Exactly. Enshitification wouldn't be a concept if there wasn't a previous better point to reference.

McDonalds has fallen so far in the past few decades. I used to eat there or at least grab a soda several times a week. I never go there anymore. The kiosks suck; I refuse to use them, but they don't staff the counter half the time so there's no other way to order. The drive-thru expects you've already ordered on the app. Fuck that. It's all way too complicated. I want a Big Mac meal with a coke. That used to take me 3 seconds to order and I had it on a tray in about another minute. Now I have to dick around on the kiosk for a couple of minutes, pay, and then wait 5-10 minutes for the food. It's absurd.

This is a bizarre take to me. If food is on my tray in 60 seconds, I'm concerned what corners they are cutting to serve food this fast. It sounds terribly stressful for the employees. How can 5-10 minutes be considered slow?

I think in any case, this is an entirely different qualm than the other issues, like taking orders only via kiosk, or constantly up-selling you during the order.

Personally, I hate the McDonald's app. All the vouchers seem quite plainly optimized to encourage you to come back. I hate this kind of psychological micro-optimization of human behaviours. I would take a ten minute order every time if they stopped trying to manipulate me.


This is a classic McDonalds counter: https://c8.alamy.com/comp/D3A1A6/dpa-customers-of-the-us-fas...

behind the counter-guy, in that wide silver opening, is a black plastic slope with with burgers queuing up.
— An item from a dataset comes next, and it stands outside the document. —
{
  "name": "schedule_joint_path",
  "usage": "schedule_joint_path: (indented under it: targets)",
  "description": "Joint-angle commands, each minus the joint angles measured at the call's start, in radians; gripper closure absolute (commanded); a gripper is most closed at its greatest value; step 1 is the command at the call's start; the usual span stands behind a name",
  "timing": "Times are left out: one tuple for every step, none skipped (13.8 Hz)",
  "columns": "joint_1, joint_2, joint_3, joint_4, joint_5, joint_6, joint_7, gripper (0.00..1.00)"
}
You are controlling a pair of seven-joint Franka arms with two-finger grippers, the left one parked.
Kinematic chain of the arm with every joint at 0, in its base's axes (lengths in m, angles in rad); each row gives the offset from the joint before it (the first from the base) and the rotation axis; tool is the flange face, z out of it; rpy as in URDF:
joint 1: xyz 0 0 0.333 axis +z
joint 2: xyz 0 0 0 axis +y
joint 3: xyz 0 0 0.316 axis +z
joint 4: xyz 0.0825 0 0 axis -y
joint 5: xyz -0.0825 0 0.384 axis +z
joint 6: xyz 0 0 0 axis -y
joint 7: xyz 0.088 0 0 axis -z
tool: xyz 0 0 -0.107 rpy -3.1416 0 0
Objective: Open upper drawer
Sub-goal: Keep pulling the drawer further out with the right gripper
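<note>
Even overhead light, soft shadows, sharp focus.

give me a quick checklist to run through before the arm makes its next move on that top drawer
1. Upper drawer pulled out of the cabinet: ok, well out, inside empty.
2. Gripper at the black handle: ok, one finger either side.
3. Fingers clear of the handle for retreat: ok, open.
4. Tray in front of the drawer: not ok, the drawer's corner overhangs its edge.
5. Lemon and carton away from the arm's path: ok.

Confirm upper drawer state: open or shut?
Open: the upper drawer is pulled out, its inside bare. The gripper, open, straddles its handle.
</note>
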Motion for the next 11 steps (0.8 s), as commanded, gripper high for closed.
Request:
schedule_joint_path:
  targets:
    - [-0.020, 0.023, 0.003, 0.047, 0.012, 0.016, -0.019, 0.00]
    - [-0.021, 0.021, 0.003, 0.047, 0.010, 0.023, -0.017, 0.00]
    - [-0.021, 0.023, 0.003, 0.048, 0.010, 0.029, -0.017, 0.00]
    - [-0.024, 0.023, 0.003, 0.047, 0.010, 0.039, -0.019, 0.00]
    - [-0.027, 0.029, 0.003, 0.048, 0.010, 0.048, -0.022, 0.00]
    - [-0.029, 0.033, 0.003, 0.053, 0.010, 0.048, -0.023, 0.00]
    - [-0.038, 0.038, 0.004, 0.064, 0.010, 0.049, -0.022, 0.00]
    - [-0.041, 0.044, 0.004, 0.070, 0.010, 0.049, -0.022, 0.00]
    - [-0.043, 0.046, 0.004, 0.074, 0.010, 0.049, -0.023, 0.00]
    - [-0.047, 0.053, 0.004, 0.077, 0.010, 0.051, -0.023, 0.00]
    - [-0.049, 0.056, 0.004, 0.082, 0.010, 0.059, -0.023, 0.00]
The cooks are constantly cooking, even when nobody has ordered anything, and that means they can get the efficiency boost of making 5 Big Macs at the same time - laying out 5 boxes, 5 buns, 5 patties cooking, etc. - and with no customer waiting on them, there need be no immediate rush[1]. The cashier only picks one up and puts it on your tray, much less than 60 seconds and no stress[1]. Contrast with Subway where the cashier has to assemble one custom sandwich at a time while the customer and queue of waiting people all watch (stressor); they can not get custom sandwiches into muscle memory, or the efficiency of doing several at once (slow), and the cashier delaying for a moment doesn't relieve pressure by letting the buffer fill, it just adds more pressure.

If McDonalds is now taking 5-10 minutes for a typical order, what has gone wrong with their fast-food-factory-production-line design?
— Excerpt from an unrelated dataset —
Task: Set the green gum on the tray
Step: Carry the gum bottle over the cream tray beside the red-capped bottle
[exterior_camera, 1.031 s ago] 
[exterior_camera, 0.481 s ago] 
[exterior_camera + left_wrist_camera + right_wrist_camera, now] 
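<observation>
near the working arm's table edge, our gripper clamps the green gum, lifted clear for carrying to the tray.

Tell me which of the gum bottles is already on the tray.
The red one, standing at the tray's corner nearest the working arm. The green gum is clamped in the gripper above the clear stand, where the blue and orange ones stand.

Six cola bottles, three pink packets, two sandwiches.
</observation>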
[1] Maybe it isn't actually low stress or no-rush in McDonalds, but that design of food service could be.


They changed their model a while ago to trying to optimise the assembly time of each item, and produce them as they are ordered. The hot parts are pre-cooked and put into warmers, but not assembled (put into buns with toppings etc.) until you order.

Allows for easier customisation and less food wastage (and you don't have to keep track of when something was made), at the cost of time for 'easy' orders.


> Most small businesses fail of course. Usually because while they do a task well, they're bad at the business part.

Some small businesses fail because larger ones see their initial success and compete by making a slightly worse product a bit cheaper. Sometimes a significantly worse product. Once the superior but smaller competition is either out of business or has been forced to reduce their quality to try compete on price, the bigger business can either reduce the quality & price further (the big business will usually win in this sort of race-to-the-bottom because they can afford to take losses on individual products for a time, where a smaller business cannot) or bump their price up to improve margins.

It sometimes isn't that the small business is bad at the business part, but that they refuse to play dirty even if playing dirty is the only way to compete. It is easier to rationalise some tactics in a bigger company, because there is no one who has to look the customer in the eye who is also making product quality affecting decisions.